As permitted by the rules and regulations of the Commission, the Registration Statement of which this Reoffer Prospectus forms part includes additional information not contained in this Reoffer Prospectus. You may read the Registration Statement and the other reports we file with the Commission at the Commission’s website or at the Commission’s offices described above under the heading “Documents Incorporated by Reference” if necessary.
The Offering
This Reoffer Prospectus relates to the public offering, which is not being underwritten, by the Selling Stockholders listed in this Reoffer Prospectus, of up to 6,400,000 shares of our Common Stock. The Selling Stockholders may from time to time sell, transfer, or otherwise dispose of any or all of the shares of Common Stock covered by this Reoffer Prospectus through underwriters or dealers, directly to purchasers (or a single purchaser), or through broker-dealers or agents. We will receive none of the proceeds from the sale of the shares by the Selling Stockholders. We will bear all expenses of registration incurred in connection with this offering, but all selling and other expenses incurred by the Selling Stockholders will be borne by them.
Overview
Corporate Information
On June 21, 2024, the Company acquired ANEW Medical, Inc., a Wyoming corporation and changed the name of the Company to ANEW Medical, Inc. On September 17, 2024, the Company’s name was changed to Klotho Neurosciences, Inc. On March 4, 2026, the Company acquired Greenland Mines Corp. and changed is name to Greenland Mines Ltd.
Our principal executive offices are located at 1300 South Boulevard, Suite D, Charlotte, NC 28203 and our telephone number is (833) 931-6330. Our website address is www.greenlandmines.com. The information contained on or otherwise accessible through our website is not part of this prospectus.
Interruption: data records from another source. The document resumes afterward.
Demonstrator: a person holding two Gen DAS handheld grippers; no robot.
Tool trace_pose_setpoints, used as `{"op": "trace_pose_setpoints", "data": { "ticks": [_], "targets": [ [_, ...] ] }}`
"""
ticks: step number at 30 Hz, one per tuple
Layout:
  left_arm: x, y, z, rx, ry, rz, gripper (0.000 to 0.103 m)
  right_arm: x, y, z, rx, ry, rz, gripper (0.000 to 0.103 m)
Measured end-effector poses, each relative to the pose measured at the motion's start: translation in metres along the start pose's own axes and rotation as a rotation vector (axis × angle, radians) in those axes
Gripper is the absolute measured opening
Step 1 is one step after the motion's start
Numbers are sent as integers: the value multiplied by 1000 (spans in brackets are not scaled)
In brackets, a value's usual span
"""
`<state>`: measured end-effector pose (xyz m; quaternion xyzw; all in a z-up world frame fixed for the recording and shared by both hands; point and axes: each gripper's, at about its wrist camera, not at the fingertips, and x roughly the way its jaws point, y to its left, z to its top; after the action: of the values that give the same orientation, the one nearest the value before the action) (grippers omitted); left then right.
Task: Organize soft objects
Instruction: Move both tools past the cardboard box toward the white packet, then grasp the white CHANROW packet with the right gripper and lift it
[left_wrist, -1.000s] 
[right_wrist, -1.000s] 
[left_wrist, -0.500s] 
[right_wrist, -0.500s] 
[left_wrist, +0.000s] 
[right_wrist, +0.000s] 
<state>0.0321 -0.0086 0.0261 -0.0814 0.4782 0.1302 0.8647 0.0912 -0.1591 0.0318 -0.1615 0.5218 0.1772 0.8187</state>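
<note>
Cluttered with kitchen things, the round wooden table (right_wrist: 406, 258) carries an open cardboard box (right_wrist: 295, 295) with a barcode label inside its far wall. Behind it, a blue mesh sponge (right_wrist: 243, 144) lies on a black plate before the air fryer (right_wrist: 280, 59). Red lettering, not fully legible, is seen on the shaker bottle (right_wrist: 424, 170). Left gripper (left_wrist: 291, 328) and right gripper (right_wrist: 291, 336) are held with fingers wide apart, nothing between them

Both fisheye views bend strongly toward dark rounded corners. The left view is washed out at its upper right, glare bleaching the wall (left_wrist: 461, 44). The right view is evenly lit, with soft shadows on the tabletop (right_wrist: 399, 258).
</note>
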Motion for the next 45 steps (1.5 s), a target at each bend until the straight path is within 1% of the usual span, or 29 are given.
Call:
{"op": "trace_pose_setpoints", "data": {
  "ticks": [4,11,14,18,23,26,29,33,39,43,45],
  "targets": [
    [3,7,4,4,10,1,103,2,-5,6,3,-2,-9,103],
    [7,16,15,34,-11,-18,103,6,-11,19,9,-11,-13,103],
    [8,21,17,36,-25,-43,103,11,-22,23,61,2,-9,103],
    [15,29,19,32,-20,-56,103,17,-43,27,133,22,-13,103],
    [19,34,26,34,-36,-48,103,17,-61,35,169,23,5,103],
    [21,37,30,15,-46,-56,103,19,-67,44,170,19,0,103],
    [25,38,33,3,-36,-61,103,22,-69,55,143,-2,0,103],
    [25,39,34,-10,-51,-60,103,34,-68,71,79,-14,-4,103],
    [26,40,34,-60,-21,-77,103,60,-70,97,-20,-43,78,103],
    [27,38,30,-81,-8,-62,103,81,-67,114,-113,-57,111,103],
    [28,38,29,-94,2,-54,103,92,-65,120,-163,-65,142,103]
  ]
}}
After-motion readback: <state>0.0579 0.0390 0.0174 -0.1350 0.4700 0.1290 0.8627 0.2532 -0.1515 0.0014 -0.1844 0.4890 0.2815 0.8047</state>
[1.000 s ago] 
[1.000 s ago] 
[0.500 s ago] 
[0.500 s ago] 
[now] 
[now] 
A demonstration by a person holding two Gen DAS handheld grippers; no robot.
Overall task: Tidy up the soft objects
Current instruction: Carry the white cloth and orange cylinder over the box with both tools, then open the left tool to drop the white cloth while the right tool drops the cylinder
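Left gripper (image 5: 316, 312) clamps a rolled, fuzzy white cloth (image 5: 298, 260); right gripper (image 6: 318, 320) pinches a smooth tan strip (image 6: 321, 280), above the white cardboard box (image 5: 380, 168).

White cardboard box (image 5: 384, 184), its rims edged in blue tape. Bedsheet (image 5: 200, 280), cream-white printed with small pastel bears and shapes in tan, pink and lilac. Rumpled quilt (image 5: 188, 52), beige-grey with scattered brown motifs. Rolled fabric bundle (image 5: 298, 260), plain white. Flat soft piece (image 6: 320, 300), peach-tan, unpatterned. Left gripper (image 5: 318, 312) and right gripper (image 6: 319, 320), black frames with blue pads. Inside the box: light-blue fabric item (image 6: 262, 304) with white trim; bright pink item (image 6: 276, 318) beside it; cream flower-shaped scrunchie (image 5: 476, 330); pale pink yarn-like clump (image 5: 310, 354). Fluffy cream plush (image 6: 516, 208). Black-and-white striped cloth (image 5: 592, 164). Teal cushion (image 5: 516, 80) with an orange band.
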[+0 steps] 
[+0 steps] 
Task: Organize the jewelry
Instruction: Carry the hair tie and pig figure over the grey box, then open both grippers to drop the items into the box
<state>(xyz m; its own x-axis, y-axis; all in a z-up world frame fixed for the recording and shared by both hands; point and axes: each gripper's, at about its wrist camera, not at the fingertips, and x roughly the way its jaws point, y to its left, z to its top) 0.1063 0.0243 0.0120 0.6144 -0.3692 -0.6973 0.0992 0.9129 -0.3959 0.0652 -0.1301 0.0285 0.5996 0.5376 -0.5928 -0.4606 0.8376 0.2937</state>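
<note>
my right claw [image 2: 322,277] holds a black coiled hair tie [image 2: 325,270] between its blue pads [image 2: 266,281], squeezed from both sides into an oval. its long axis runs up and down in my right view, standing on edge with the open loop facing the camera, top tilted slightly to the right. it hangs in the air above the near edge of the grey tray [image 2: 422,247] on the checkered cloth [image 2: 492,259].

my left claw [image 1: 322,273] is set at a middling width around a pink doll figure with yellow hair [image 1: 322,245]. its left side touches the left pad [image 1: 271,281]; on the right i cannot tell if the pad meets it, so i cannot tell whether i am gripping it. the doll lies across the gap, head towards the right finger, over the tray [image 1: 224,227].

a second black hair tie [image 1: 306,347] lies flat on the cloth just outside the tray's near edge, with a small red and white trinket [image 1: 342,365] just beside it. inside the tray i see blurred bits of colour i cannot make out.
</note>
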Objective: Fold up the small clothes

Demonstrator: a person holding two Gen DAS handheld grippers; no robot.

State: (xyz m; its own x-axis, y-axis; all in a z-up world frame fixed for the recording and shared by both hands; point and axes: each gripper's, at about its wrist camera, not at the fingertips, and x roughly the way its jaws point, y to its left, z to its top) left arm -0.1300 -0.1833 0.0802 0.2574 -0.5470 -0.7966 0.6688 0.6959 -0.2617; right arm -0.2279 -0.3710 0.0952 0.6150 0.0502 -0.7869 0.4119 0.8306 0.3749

The Company now operates two divisions.
Our Natural Resources Division
The Company, through its Greenland Strategic Mines Corp., Delaware wholly-owned subsidiary, owns an 80% interest in Major Precious Greenland A/S, a Denmark corporation (the “Major Precious”). Major Precious is the sole owner of certain mining exploitation rights to mineral properties in Greenland known as the Skaergaard Project. The Mining Agreement provides Greenland Mines with an option to acquire the remaining 20% of Major Precious.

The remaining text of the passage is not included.